### PROBLEM DETAILS
The listing, minus its pictures, is to be given again exactly.

** DATA SECTION follows **

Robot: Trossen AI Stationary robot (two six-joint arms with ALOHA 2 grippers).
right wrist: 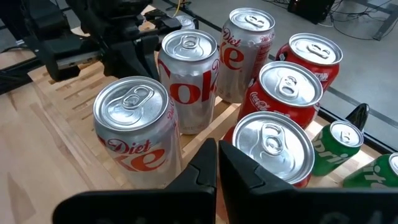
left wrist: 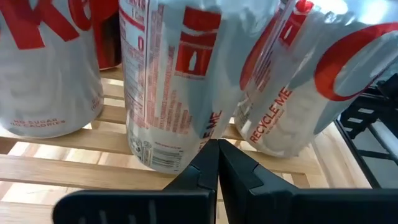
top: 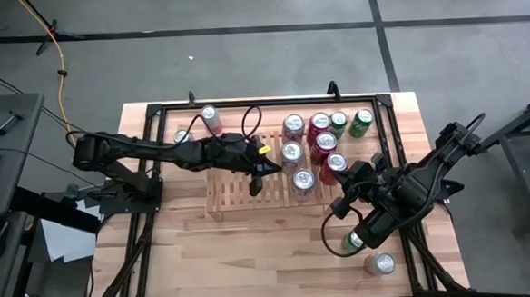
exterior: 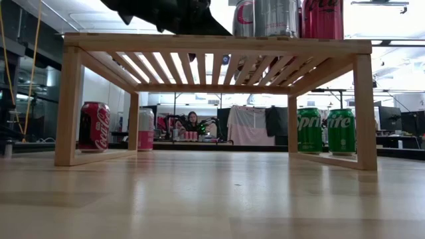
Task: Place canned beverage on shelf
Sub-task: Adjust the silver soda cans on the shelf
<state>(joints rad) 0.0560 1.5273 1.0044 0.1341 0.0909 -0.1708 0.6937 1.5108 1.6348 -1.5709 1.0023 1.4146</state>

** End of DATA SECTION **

### SOLUTION
Robot: Trossen AI Stationary robot (two six-joint arms with ALOHA 2 grippers).
right wrist: 
left wrist: 
top: 
exterior: 
Task: Place canned beverage on shelf
Sub-task: Adjust the silver soda cans on the shelf
<state>(joints rad) 0.0560 1.5273 1.0044 0.1341 0.0909 -0.1708 0.6937 1.5108 1.6348 -1.5709 1.0023 1.4146</state>

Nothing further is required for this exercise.